#### Exercise aim
Work out how many lines in the data hold the string "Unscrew". Reply with only that number.

*** Begin section ***

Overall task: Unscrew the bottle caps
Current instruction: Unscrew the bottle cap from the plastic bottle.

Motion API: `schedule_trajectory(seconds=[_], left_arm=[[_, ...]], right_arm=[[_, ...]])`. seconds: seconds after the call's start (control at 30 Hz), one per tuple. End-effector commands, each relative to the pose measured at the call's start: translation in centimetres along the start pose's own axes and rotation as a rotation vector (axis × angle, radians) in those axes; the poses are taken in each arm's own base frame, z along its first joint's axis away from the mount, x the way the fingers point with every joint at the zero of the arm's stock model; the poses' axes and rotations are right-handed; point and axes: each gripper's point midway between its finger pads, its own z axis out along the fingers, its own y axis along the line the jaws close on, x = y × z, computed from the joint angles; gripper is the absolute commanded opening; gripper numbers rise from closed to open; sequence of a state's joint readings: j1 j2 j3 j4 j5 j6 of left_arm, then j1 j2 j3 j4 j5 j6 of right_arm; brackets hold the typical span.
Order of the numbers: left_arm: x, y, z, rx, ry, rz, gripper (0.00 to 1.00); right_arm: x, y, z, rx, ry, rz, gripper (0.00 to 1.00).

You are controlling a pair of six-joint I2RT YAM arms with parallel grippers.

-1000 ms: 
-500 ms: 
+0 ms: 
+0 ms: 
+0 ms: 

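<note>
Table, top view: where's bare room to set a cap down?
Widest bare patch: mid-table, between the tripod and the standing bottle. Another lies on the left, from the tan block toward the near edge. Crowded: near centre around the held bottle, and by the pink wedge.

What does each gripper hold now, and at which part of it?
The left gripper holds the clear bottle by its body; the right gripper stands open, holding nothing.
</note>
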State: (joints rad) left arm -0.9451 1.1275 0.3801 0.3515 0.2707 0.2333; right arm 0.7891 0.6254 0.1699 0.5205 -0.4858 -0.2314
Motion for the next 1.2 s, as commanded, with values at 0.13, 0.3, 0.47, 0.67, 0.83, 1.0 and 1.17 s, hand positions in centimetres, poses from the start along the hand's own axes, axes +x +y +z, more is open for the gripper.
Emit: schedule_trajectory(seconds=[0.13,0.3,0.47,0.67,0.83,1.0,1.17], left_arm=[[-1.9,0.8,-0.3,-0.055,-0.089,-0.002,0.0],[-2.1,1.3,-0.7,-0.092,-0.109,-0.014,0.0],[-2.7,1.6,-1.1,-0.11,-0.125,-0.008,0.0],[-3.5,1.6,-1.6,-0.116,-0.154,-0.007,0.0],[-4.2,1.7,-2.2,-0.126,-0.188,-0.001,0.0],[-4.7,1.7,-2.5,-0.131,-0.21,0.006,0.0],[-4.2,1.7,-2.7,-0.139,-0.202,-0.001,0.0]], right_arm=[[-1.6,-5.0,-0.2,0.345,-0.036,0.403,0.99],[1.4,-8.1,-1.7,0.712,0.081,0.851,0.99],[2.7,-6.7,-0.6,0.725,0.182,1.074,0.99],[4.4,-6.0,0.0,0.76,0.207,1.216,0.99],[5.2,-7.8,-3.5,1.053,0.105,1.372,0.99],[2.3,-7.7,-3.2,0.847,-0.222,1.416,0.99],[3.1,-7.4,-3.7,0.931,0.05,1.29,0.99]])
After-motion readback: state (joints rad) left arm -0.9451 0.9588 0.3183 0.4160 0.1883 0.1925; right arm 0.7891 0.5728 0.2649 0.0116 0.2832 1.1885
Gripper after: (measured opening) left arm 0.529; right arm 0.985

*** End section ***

#### Exercise result
2